Follow the decisions a cache makes from storage through freshness and validator-based reuse.

  • caching
  • freshness
  • validation

Caching is a sequence of decisions

A cache first decides whether it can store a response. For a later request, it decides whether a stored response matches, whether it is fresh, and whether it can be reused directly, reused while stale under an explicit allowance, or validated with the origin.

“Cached” is therefore incomplete evidence. Record which cache acted and which decision it made.

HTTP/1.1 200 OK
Cache-Control: max-age=300
ETag: "manual-v4"
Vary: Accept-Encoding
Content-Type: text/html

Expected result: an eligible cache can treat the response as fresh for 300 seconds, match stored variants using Accept-Encoding, and later use the entity tag for validation. These fields do not prove that every cache stored it.

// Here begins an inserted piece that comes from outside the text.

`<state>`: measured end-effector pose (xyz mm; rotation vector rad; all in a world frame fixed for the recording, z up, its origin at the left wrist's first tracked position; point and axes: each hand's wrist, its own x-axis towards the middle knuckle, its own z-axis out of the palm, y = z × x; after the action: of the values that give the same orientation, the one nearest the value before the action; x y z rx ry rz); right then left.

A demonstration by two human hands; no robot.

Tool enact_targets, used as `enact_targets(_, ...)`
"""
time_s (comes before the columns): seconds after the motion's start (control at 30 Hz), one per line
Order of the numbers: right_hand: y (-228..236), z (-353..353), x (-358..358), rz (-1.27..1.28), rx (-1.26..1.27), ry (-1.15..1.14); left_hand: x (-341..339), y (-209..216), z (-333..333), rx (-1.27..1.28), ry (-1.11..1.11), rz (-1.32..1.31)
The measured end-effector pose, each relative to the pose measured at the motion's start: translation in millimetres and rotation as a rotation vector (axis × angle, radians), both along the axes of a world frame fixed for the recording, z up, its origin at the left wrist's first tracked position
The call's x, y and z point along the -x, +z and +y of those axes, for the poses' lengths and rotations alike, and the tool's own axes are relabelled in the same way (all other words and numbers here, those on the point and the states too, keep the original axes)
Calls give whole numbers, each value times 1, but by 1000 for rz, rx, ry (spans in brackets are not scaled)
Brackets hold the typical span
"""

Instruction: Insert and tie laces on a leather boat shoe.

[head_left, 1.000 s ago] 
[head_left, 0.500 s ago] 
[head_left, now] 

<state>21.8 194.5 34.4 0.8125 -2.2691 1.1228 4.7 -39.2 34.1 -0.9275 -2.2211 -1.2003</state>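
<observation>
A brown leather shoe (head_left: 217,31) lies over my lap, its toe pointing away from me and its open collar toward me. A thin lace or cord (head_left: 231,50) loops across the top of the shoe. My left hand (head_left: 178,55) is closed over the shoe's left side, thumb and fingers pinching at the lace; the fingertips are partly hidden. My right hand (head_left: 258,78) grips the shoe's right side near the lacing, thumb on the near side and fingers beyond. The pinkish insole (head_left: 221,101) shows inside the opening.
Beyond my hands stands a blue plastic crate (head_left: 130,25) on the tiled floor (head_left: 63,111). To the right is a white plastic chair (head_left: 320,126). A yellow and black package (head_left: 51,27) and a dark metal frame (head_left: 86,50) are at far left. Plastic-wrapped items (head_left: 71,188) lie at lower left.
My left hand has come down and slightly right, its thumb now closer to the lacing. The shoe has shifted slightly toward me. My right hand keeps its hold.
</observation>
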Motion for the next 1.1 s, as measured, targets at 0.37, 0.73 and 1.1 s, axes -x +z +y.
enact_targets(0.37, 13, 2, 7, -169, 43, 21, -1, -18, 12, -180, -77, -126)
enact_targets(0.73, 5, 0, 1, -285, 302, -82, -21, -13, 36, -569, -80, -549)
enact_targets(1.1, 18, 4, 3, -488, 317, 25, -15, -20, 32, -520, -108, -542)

Freshness allows reuse without contacting the origin

An explicit freshness lifetime can come from s-maxage, max-age, or Expires according to cache type and precedence. A fresh stored response can usually be reused without validation. Its current age includes time across upstream caches, not merely time since the browser received it.

A stale response is not automatically deleted or wrong. It normally needs validation before reuse unless a request, response, disconnected operation, or cache extension permits stale reuse.

Validation asks whether the selected representation changed

Validators include entity tags and modification dates. A client sends a precondition such as If-None-Match with a stored validator. If the condition allows reuse for GET or HEAD, the server can return 304 Not Modified without response content, and the cache updates applicable stored metadata.

Validation is a network exchange. It can save representation transfer but still has request latency. Freshness and validation solve different parts of reuse.

no-cache is not no-store

no-cache permits storage but requires successful validation before reuse. The no-store directive tells caches not to store the request or response under its defined scope. Neither directive is a substitute for transport security or a complete privacy design.

Find the responsible cache

Browsers, service workers, forward proxies, reverse proxies, and CDNs can each cache. Compare Age, standard cache fields, relevant vendor fields, and controlled requests. A purge can remove evidence; identify the layer and key before changing policy.